(What the task asks) Output the full listing below exactly; the images stay out.

BEGIN

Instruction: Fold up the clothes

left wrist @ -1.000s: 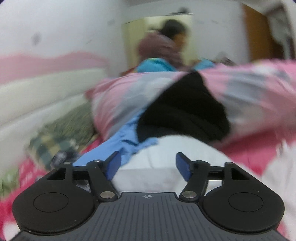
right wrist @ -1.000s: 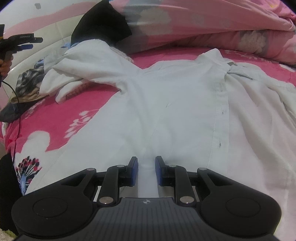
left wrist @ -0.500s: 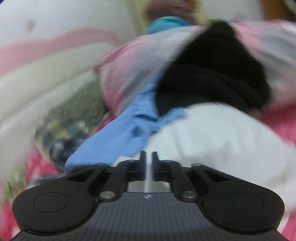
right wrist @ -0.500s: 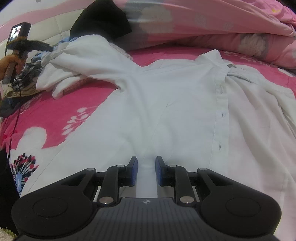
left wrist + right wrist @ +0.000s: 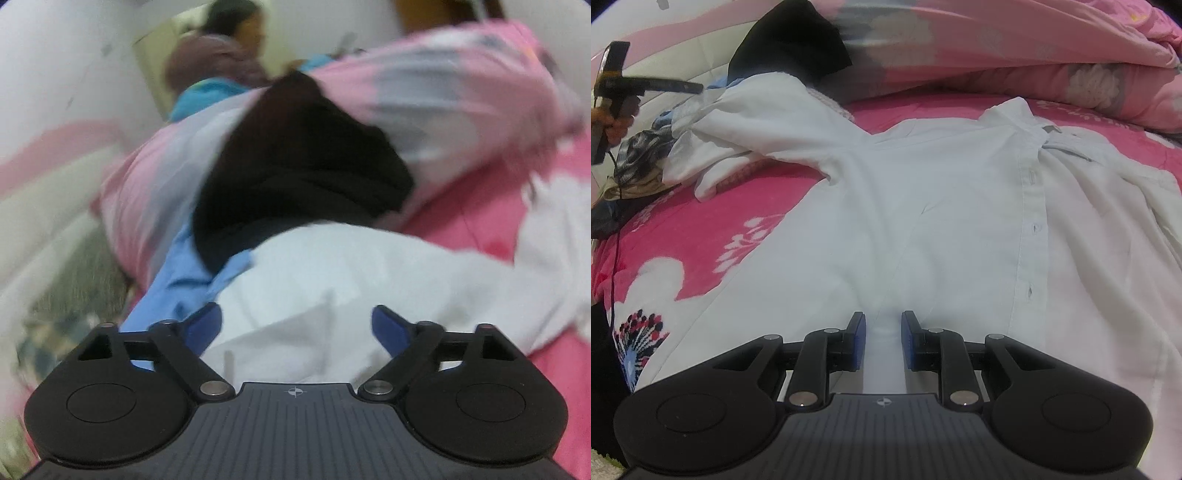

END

(Output of the task)
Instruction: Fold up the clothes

left wrist @ -1.000s: 
right wrist @ -1.000s: 
left wrist @ -0.500s: 
right wrist @ -0.500s: 
left wrist + right wrist @ +0.000s: 

The response is finished.